Insert a character into parser combinator character stream in Haskell

565 views Asked by At

This question is related to both Parsec and uu-parsinglib. When we write parser combinators, they process characters streams from compiler. Is it somehow possible to parse a character and put it back (or return another character back) to the input stream?

I want for example to parse input "test + 5", parse the t, e, s, t and after recognition of test pattern, put for example v character back into the character stream, so while continuating the parsing process we are matching against v + 5

I do not want to use this in any particular case for now - I want to deeply learn the possibilities.

3

There are 3 answers

0
Doaitse Swierstra On

This is easily done in uu-parsinglib using the pSwitch function. But the question is why you want to do so? Because the v is missing from the input? In that case uu-parsinglib will perform error correction automatically so you do not need something like this. Otherwise you can write

pSwitch :: (st1 -> (st2, st2 -> st1)) -> P st2 a -> P st1 a
pInsert_v = pSwitch (\st1 -> (prepend v st2, id) (pSucceed ())

It depends on your actual state type how the v is actually added, so you will have to define the function

prepend
yourself. I do not know e.g. how such an insertion would influence the current position in the file etc.

Doaitse Swierstra

0
Petr On

I'm not sure if it's possible with these parsers directly, but in general you can accomplish it by combining parsers with some streaming that allows injecting leftovers.

For example, using attoparsec-conduit you can turn a parser into a conduit using

sinkParser :: (AttoparsecInput a, MonadThrow m)
           => Parser a b -> Consumer a m b

where Consumer is a special kind of conduit that doesn't produce any output, only receives input and returns a final value.

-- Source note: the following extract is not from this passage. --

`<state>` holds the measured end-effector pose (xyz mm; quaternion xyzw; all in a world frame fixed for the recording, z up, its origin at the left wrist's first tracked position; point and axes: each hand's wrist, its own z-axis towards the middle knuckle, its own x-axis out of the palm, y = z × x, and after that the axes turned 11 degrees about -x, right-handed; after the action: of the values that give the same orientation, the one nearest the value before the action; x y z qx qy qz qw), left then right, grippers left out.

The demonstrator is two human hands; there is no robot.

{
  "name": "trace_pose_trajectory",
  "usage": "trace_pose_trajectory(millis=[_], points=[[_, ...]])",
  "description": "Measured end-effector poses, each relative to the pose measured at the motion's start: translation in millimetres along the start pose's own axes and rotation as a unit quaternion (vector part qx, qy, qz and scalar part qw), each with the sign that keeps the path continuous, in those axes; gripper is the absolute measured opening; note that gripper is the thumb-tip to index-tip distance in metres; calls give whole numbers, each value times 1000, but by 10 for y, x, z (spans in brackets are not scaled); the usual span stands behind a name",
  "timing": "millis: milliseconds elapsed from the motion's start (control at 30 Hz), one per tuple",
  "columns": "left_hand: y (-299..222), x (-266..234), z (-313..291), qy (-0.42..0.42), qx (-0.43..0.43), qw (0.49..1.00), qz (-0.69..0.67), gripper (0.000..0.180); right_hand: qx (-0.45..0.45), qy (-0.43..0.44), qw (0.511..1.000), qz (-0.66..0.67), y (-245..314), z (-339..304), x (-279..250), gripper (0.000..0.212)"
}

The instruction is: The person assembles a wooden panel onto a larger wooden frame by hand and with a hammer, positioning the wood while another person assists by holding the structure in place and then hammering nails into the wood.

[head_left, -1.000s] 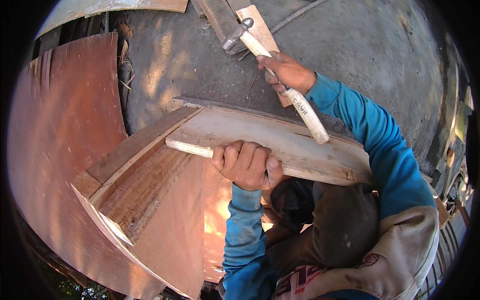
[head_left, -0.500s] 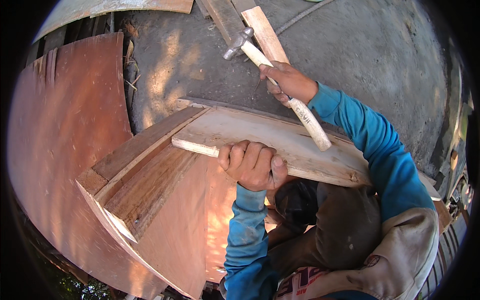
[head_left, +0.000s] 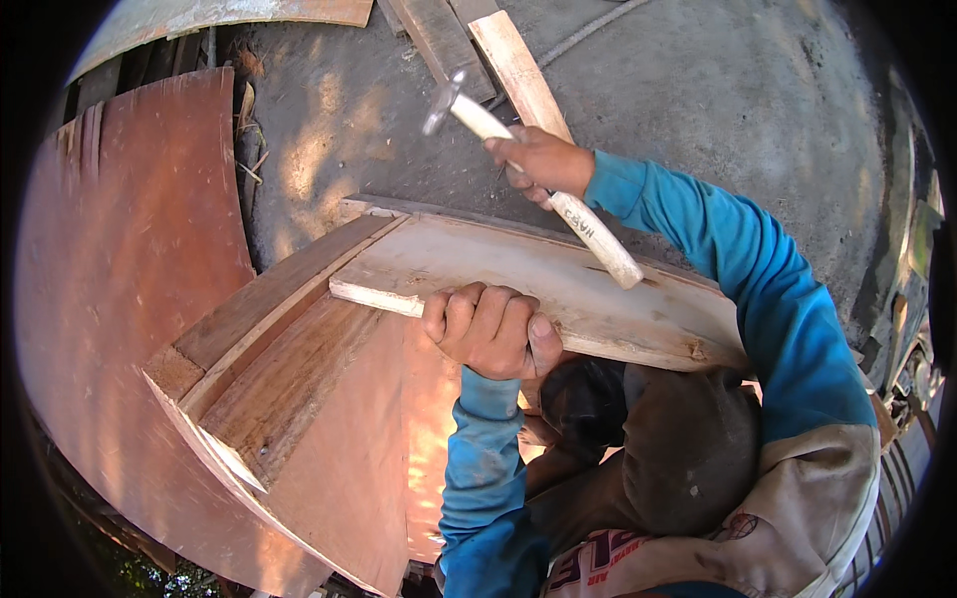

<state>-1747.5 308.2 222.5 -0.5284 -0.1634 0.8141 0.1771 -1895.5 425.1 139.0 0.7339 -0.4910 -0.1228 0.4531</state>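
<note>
My right hand [head_left: 543,162] is wrapped round the pale handle of a hammer [head_left: 595,237]. The metal head points to the upper left, and the whole tool is held above the far side of the woodwork. With my left hand [head_left: 493,329] I grip the near edge of a pale wooden board [head_left: 478,261], fingers on top of it. That board lies across a wooden frame [head_left: 289,289], next to its far rail. At the left, a brown wooden piece [head_left: 294,374] of the frame rests on a thin plywood panel [head_left: 344,468].
A large reddish plywood sheet [head_left: 140,259] lies to the left of the frame. Loose planks [head_left: 518,75] lie on the grey ground [head_left: 698,90] at the far side, beside a thin rod [head_left: 595,30]. My bent knee [head_left: 688,448] is close to the board's near edge.
My right hand has moved a little to the left and away from me with the hammer, whose head is now blurred. My left hand still grips the board.
</note>
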Motion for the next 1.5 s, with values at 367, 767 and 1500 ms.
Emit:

Since conduits support leftovers, you can create a helper method that converts a parser that optionally returns a value to be pushed into the stream into a conduit:

import Data.Attoparsec.Types
import Data.Conduit
import Data.Conduit.Attoparsec
import Data.Functor

reinject :: (AttoparsecInput a, MonadThrow m)
    => Parser a (Maybe a, b) -> Consumer a m b
reinject p = do
    (lo, r) <- sinkParser p
    maybe (return ()) leftover lo
    return r

Then you convert standard parsers to conduits using sinkParser and these special parsers using reinject, and then combine conduits instead of parsers.

0
Boldizsár Németh On

I think the simplest way to archive this is to build a multi-layered parser. Think of a lexer + parser combination. This is a clean approach to this problem.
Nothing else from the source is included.